Work to be completed :: Exactly the line that contains "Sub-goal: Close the" and the lines following it to the end of the data are to be reproduced, and nothing more.

[Given data]

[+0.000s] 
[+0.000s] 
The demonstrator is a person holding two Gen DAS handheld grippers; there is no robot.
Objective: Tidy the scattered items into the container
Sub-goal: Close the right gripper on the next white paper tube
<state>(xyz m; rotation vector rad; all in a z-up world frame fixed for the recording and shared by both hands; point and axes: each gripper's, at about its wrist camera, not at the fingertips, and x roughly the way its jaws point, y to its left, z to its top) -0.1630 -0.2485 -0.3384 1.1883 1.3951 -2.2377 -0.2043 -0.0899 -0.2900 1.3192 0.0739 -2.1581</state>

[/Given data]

Result ::
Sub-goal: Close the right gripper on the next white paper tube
<state>(xyz m; rotation vector rad; all in a z-up world frame fixed for the recording and shared by both hands; point and axes: each gripper's, at about its wrist camera, not at the fingertips, and x roughly the way its jaws point, y to its left, z to its top) -0.1630 -0.2485 -0.3384 1.1883 1.3951 -2.2377 -0.2043 -0.0899 -0.2900 1.3192 0.0739 -2.1581</state>

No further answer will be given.